| name | verify-command |
| description | Cross-validate a Stata command against its Python implementation by running identical parameter combinations in both environments and comparing results. Use when user says "verify command XXX" or "validate XXX" or wants to check that Python output matches Stata output for a specific command. |
| agents | verify-runner verify-reporter |
| allowed-tools | Read Write Edit Grep Glob Bash(stata-mcp tool do .verify/codes/*) Bash(stata-mcp tool read-log *) Bash(uv run .verify/codes/*) |
Verify Command — Stata vs Python Cross-Validation
Run identical data and parameter combinations in both Stata and Python, compare results item by item.
Workflow
Given one or more command names (e.g., reghdfe, xtreg), execute:
Step 1: Understand the Command
Read docs/stata/command/<command>.md to identify:
- All sub-commands / variants (e.g.,
xtreg fe/be/re/mle/pa)
- All key options (e.g.,
vce(robust), vce(cluster ...), absorb(...))

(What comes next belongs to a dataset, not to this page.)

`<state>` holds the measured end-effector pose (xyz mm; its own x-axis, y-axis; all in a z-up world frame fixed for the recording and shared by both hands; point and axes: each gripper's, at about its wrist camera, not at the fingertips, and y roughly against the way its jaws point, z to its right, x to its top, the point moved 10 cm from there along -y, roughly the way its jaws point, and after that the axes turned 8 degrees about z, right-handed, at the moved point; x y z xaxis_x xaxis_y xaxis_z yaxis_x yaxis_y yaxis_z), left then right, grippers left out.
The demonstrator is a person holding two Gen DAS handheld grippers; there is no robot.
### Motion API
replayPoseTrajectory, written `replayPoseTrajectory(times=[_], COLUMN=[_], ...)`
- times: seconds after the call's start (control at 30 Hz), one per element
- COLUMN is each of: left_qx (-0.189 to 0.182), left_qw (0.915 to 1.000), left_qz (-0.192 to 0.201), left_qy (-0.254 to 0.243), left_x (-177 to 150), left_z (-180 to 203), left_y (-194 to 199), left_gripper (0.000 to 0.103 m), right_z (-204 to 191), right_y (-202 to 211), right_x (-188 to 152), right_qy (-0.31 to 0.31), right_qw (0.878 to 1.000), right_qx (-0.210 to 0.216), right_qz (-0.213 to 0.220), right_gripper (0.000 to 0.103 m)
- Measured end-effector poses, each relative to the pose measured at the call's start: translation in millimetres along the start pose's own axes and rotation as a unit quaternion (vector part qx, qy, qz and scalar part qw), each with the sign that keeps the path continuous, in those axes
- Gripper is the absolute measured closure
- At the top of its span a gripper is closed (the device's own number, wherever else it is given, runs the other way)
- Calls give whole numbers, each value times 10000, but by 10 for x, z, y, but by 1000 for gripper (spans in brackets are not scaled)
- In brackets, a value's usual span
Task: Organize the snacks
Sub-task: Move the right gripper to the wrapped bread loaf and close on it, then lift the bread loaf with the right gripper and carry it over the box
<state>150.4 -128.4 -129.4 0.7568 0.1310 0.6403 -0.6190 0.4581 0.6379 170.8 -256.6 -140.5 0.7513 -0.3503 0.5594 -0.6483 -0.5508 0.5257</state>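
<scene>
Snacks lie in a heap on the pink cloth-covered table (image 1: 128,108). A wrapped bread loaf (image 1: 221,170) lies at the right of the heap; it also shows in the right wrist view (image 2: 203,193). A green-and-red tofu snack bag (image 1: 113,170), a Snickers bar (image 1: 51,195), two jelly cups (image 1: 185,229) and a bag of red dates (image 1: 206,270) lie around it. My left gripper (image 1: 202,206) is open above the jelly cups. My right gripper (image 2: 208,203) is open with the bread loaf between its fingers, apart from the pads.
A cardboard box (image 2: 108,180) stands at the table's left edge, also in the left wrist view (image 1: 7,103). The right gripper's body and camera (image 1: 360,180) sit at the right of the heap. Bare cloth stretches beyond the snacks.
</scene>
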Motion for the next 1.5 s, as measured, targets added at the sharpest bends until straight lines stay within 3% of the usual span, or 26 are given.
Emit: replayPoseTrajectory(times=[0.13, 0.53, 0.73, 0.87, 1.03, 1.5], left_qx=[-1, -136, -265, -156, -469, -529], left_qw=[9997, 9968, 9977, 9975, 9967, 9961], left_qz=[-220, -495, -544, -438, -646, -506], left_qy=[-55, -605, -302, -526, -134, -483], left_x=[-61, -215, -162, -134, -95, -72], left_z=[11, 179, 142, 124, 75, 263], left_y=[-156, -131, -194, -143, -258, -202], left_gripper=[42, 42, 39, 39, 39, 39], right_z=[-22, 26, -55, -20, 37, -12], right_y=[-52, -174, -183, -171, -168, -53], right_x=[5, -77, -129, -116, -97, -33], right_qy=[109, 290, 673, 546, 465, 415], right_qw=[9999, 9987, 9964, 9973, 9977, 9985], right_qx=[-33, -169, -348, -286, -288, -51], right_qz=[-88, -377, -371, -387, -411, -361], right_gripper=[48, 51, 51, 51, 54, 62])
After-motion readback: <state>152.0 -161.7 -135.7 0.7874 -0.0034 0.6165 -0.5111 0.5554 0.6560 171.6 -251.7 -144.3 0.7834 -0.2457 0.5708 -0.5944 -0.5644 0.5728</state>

- What output values to compare — must cross-check every single line of Stata's raw output, no omissions
Comparison Checklist (must cover all):
| Category | Specific Metrics |
|---|
| Regression table | Every coef, SE, t/z, p-value, CI (including _cons) |
| Goodness of fit | R² (within/between/overall), Adj R², root MSE |
| Variance decomposition | sigma_u, sigma_e, rho (panel models), corr(u_i, Xb) |
| Sample info | N obs, N groups, group variable name, Obs per group (min/avg/max) |
| Test statistics | F/chi2, Prob > F/chi2, DoF (model/resid) |
| Special tests | F test u_i=0 (FE), Hausman (RE vs FE), Breusch-Pagan LM (RE), Wald (BE) |
| Log-likelihood | log-likelihood (if Stata prints it) |
| Other | Any numeric value Stata prints — not a single one can be missed |
Principle: Whatever Stata prints, Python must verify. When in doubt, compare.
Step 2: Enumerate Parameter Combinations
List all parameter combinations to verify. Ensure coverage:
| Dimension | Example |
|---|
| Sub-commands/variants | fe, be, re |
| VCE type | conventional, robust, cluster(var) |
| Key options | absorb() with different dimension combinations |
| Edge cases | No fixed effects, single-dim FE, multi-dim FE |
Output a clear table of all combinations to verify.
Step 3: Write Verification Files
Write two files to .verify/codes/ directory:
.verify/codes/<command>.do — Stata side:
sysuse auto, clear
* or other suitable dataset
* --- Case 1: basic ---
<command> price weight mpg, <options>
* save key results to scalar/matrix
* --- Case 2: variant_x ---
<command> price weight mpg, <options>
* ...
* finally print all values to compare
.verify/codes/<command>.py — Python side:
import pandas as pd
import tabra as tab
df = pd.read_stata(".local/data/<dataset>.dta")
result = tab.<command>(...)
print(f"Case 1: coef = {result.coef}, se = {result.se}, ...")
Each case must print the exact same metrics for easy comparison.
Step 4: Run Both via Agent
Use the Agent tool to spawn verify-runner:
Agent(subagent_type="verify-runner", prompt="Run .verify/codes/<command>.do and .verify/codes/<command>.py, collect raw output")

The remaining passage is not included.